Personal information
- Full name: Albert Edward Longstaff
- Date of birth: 9 October 1885
- Place of birth: Shoreham, Sussex, England
- Date of death: July 1970 (aged 84)
- Place of death: Brighton, Sussex, England
- Height: 5 ft 8 in (1.73 m)
- Position(s): Outside right, inside right

Senior career*
- Years: Team / Apps / (Gls)
- 1902–1906: Shoreham
- 1906–1922: Brighton & Hove Albion / 356 / (63)
- 1924–1925: Shoreham

= Bert Longstaff =

English footballer

Albert Edward Longstaff (9 October 1885 – July 1970) was an English professional footballer who played at outside right or inside right.

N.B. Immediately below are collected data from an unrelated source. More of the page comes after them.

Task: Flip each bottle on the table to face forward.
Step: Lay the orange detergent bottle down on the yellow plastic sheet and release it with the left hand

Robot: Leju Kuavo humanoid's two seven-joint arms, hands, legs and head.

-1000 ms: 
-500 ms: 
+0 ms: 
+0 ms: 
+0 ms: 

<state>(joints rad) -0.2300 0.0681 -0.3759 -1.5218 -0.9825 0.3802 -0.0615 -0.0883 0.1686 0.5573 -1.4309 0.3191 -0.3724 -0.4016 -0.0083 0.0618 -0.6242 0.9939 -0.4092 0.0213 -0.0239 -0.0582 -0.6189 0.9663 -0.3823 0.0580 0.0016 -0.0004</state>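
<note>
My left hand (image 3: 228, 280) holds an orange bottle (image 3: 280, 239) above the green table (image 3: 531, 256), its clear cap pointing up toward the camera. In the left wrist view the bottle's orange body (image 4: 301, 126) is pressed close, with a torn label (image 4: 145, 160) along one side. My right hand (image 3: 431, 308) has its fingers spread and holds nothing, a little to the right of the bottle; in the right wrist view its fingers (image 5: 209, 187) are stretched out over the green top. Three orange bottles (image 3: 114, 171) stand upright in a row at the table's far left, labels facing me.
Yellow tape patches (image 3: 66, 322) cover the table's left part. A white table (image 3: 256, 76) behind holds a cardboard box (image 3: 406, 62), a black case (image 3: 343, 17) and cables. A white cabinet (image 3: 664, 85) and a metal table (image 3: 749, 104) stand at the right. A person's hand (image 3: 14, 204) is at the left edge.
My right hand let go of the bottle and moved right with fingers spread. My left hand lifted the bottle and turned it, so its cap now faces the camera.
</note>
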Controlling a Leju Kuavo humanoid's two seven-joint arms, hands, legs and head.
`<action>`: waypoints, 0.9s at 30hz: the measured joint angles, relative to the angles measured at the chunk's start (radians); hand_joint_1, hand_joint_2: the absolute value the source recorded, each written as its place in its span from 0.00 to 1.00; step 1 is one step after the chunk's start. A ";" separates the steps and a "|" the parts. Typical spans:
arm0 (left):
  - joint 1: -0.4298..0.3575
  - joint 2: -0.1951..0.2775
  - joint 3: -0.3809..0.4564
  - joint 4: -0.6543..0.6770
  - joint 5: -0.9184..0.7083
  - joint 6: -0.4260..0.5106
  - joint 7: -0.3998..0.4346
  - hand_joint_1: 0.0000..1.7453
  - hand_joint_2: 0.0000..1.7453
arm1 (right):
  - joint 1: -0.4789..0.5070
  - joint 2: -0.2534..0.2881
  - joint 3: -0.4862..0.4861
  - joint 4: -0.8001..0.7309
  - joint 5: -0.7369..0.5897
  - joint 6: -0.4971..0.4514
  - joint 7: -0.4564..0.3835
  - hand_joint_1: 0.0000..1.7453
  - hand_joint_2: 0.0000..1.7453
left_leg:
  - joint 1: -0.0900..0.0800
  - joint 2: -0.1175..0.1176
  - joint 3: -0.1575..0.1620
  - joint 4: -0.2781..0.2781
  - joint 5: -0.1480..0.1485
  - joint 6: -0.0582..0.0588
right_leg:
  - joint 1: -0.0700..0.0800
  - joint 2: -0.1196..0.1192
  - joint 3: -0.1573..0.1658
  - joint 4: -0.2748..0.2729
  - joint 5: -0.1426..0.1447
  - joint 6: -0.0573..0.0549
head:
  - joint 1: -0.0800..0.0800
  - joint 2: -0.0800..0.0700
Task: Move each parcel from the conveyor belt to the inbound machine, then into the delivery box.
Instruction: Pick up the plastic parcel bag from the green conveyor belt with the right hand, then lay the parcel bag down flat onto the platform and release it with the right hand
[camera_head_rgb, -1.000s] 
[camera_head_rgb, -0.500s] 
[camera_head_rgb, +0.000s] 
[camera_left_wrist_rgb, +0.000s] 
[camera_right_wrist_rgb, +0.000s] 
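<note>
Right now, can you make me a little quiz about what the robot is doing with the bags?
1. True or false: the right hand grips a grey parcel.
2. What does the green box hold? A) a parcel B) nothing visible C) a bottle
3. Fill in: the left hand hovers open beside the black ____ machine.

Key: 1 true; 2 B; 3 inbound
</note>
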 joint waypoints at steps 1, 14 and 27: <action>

He started his career at Shoreham when he was 17. In 1907 he signed with Brighton & Hove Albion. He stayed with Brighton until 1922, during which time he won the 1909–10 Southern League title and the 1910 FA Charity Shield and played in the club's first year in the Football League Third Division South, in 1921–22, which was his last season with the club. He scored 86 goals from 443 appearances in all senior competitions.

After he left Brighton he got permission from the Football Association to play as an amateur again for Shoreham, where he finished his footballing career.

His younger brother Harvey played Southern League football for Albion.